Sus pasos fueron más que un simple baile de aficionado o de los 'agüelulos' caleños. En 1998 ganó, junto a su esposa Martha, el campeonato de baile de parejas en Cali y este título lo repitieron al año siguiente y en 2003. En 2005 logró el título mundial de baile de pareja en la competencia organizada por Espn en Filadelfia, sus pupilos Genner Vásquez y Leydy Díaz quedaron de terceros.

Pero la suerte de 'El Mulato' aún no le había dado todos los regalos que le tenía guardados. En 2006 con su escuela barrió con los títulos de los campeonatos más importantes del mundo. Fueron vencedores como grupo en Cali y se llevaron el segundo y el tercer lugar en parejas. En Miami ganaron como grupo el campeonato mundial y la pareja conformada por Steven Rebolledo y Ángela Caval, unos de los mejores bailarines de la escuela, quedó de segunda. En Las Vegas, Swing Latino se coronó como campeón mundial de baile en grupo y ocupó el segundo lugar en parejas con Genner Vásquez y Yudid Aguilar. Los triunfos que de niño soñó, la gloria que en su infancia en medio de las necesidades y la violencia de su barrio no veía cercana, llegó por partida triple.

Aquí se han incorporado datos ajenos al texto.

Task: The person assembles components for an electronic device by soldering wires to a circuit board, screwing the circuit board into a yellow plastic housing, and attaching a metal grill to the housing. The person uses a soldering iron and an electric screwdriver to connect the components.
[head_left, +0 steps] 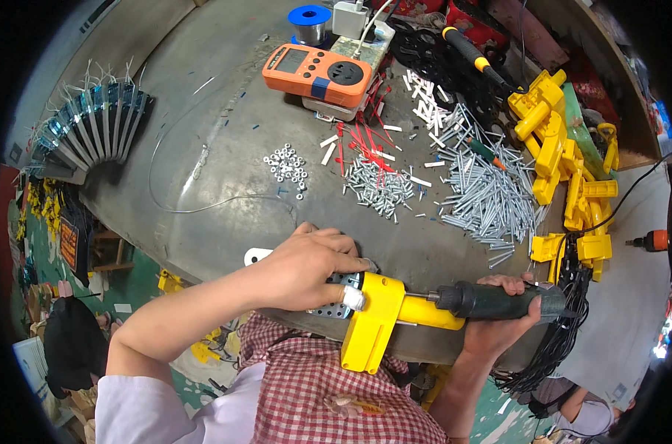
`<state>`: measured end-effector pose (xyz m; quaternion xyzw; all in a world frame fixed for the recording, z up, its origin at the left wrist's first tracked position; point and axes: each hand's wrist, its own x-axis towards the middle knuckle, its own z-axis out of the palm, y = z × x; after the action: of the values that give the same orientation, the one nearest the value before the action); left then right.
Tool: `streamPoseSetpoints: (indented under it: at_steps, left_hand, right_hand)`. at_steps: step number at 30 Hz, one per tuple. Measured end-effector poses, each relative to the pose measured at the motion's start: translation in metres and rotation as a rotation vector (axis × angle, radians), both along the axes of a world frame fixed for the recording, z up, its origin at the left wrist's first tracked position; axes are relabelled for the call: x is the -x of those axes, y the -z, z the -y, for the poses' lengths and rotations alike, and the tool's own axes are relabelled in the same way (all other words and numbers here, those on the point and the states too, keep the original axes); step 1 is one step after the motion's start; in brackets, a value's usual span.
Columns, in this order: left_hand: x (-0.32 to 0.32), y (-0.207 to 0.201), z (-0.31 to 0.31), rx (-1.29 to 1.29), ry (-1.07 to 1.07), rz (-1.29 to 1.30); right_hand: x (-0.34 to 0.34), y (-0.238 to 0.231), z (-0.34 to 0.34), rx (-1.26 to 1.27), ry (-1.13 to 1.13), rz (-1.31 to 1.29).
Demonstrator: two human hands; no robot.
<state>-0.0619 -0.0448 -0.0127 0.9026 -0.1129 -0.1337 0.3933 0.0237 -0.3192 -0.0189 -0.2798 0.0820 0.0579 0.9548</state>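
Observation:
At the table's near edge, my left hand is closed on a yellow plastic housing, with the thumb and fingers at its left end. White wrapping covers one fingertip. A perforated metal plate shows under that hand, next to the housing. My right hand wraps round a dark electric screwdriver, which lies level and points left. Its bit meets the right side of the housing's wide part, above a yellow round handle. The screw at the bit's tip is too small to make out.
Long screws, short screws and nuts lie in piles beyond my hands. An orange meter and solder spool stand behind. Yellow housings and black cables crowd the right; metal-finned parts stand left.

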Motion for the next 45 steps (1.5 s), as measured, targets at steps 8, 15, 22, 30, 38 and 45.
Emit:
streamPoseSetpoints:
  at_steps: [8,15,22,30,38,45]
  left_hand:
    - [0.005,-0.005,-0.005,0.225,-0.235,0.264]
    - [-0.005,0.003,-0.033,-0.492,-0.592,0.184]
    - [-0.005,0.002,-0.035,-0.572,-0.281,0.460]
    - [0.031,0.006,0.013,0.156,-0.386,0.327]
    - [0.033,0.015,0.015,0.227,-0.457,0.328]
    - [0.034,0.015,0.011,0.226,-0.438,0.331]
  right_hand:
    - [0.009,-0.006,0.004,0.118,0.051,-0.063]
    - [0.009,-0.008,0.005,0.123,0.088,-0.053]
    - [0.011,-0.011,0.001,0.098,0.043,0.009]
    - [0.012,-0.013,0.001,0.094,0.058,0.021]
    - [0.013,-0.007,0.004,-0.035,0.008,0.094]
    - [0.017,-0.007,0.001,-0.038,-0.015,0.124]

En el escenario brillaron por la rapidez y la precisión de sus movimientos. Parecía que la música saliera de sus piernas, se movían al compás de los tambores y de la clave. Los bailarines dieron un espectáculo que los narradores de Espn describieron como "los que traen candela en los pies". Ganaron con los trajes que diseña Martha Lucía y cose su tío, y los zapatos que fabrican unos zapateros amigos del barrio.

Swing Latino es un escudo contra la violencia típica de las zonas populares. "La calle es una selva de cemento y de fieras salvajes cómo no". Y 'El Mulato' sabe bien esto, conoce las calles de su ciudad, como muchos niños y jóvenes que aún viven en ellas. "Yo les pongo a escoger a los pelaos entre el baile o las pandillas. Muchos prefieren viajar y entregarse al arte. Otros no captan el mensaje". Por su escuela han pasado unos 1.000 jóvenes, 12 de ellos viven ahora en Miami, Japón y New Jersey y dirigen las escuelas del grupo en esas ciudades. "Yo me he podido quedar en Inglaterra, en China o Estados Unidos, pero tengo un compromiso con Cali".